High humidity, sticky sweat on the skin, slate grey clouds paving the sky and soon the thick drops will make music hitting the glass roof in the conservatory. And maybe thunder, to liven up the symphony. My soul sings along. Leaves are already starting to acquire coppery tones. The chestnut trees are changing. It seems like life is finally getting back on track. Nowhere near normal. But the return of some familiar scenes, weather that makes me feel good, being able to make plans or walk barefoot on the dry grass in my backyard picking up the green fruits the squirrels toss away from the oak tree… It sounds normal. It feels normal. It’s good enough. I’ll take it.
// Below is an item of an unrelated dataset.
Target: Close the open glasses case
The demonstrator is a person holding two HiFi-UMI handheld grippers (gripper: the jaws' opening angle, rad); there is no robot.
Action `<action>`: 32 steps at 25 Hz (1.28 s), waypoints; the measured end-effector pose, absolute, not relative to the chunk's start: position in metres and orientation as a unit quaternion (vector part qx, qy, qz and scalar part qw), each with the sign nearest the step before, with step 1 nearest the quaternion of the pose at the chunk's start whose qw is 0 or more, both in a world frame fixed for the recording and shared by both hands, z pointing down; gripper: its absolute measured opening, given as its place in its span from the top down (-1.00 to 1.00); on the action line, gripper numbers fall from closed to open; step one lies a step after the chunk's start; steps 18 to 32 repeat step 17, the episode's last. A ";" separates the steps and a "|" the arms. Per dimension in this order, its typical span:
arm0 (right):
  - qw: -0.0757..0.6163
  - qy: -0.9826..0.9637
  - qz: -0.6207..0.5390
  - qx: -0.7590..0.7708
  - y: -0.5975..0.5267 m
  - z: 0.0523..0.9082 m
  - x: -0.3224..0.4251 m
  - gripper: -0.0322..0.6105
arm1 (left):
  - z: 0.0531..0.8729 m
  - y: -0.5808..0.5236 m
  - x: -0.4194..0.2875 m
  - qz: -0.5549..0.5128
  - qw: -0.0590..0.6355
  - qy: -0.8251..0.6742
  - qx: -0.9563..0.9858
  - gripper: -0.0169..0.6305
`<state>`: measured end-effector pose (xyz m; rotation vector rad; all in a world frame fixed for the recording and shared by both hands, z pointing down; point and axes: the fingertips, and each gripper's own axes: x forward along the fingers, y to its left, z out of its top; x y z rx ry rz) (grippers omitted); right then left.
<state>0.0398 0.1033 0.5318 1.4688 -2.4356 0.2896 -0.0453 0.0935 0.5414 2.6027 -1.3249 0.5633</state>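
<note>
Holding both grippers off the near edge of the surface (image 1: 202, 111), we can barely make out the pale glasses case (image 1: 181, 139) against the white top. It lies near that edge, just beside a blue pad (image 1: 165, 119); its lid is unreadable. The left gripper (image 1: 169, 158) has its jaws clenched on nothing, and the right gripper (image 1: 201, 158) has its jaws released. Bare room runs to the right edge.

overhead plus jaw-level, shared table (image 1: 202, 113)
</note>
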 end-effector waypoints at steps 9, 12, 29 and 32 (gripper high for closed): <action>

Come on over, Autumn. Not a day too late.
“What happens is that you tend to gather around you very different types of people. It’s impossible to please everyone all the time, and even more so when you have to meet such varied expectations. The opinions that one person agrees with are not the same ones the other person wants to hear; the problem is that they’re both sitting at your table. Next time you wonder why is it that you seem to attract so much hate, remember this.”
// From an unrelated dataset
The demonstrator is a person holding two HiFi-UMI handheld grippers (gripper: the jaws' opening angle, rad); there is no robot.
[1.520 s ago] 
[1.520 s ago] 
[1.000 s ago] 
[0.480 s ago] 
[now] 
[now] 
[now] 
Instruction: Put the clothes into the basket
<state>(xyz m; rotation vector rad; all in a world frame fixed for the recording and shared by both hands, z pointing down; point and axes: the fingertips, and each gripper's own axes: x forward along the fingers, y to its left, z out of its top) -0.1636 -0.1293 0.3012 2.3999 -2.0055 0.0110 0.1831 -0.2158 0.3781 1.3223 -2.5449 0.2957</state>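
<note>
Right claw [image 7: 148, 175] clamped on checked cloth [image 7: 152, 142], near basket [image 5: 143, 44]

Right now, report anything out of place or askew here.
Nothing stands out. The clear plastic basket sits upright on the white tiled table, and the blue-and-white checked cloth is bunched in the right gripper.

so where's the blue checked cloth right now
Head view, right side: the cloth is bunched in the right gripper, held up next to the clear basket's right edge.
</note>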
It’s funny to remember the late 90s and that promise of “connection at a global level” with the internet. Everyone excited about the possibility of making friends all over the world and expanding their contacts to unimaginable levels. Now the world is literally at our fingertips and yes, it’s easier to get in touch with people from far away to whom we feel connected to, but I don’t think I’ve ever seen people feeling so alone.
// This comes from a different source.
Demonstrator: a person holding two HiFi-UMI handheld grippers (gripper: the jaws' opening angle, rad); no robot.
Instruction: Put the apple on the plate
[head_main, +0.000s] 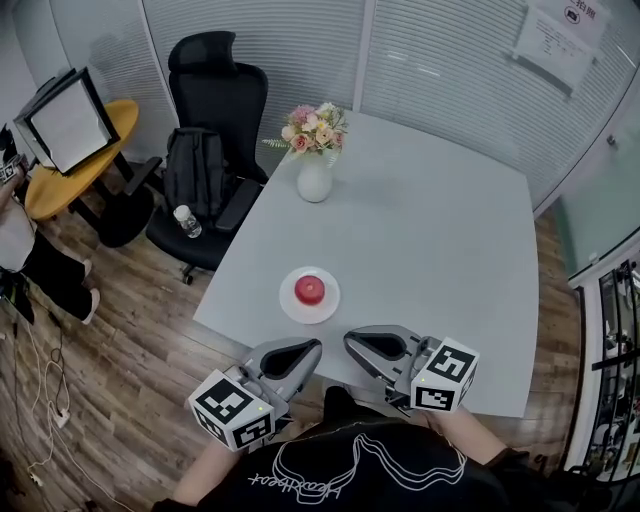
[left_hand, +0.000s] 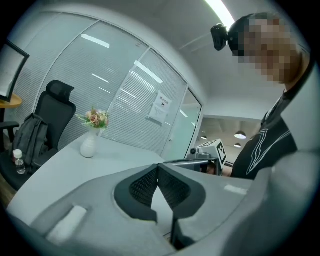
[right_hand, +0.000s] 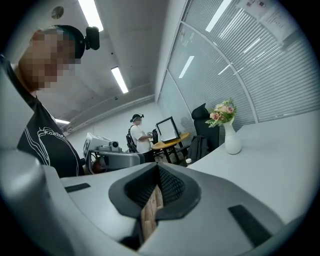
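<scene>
A red apple (head_main: 309, 289) sits in the middle of a small white plate (head_main: 288, 306) near the front edge of the white table (head_main: 430, 250). Both grippers hang just off that edge, below the plate, apart from it. My left gripper (head_main: 312, 347) is shut with nothing between its jaws, which meet at their tips (left_hand: 158, 167). My right gripper (head_main: 350, 340) is shut and empty too (right_hand: 158, 168). Each gripper view shows the other gripper, not the apple or the plate.
A white vase of flowers (head_main: 314, 178) stands at the table's far left edge. Left of the table are a black office chair (head_main: 215, 110) with a backpack (head_main: 193, 170) and a bottle (head_main: 187, 221), and a yellow round table (head_main: 60, 185). A person (right_hand: 140, 138) stands there.
</scene>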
Everyone has become dependent on the internet for so many things that if the connection doesn’t happen online then we don’t know how to make it happen in real life anymore. This is a skill I have never developed, so it doesn’t make that much difference to me but I can’t help thinking that living inside the big network ended up hampering many of the skills needed to survive outside it.
Last month saw my first foray into zone 1 since march; four months only going out to hunt for toilet paper and alcohol 70%. Non essential shops had received the green light to open but most people were still working from home. The streets were empty enough to give a desolate, post-apocalyptic vibe to one of the most populated supercities on the planet. Had my first coffee out of the house and it was good. The tart was a mistake; I am always falling for the most flashy sweet trap. Should have gone for a croissant instead.
It was nice to be able to prance about not bumping into people or dodging pushchairs, take pictures free of white vans and not to feel overwhelmed and rushed by the crowds. But the city needs workers, shoppers and tourists to thrive; without people breathing life into its crowded arteries, it withers and die.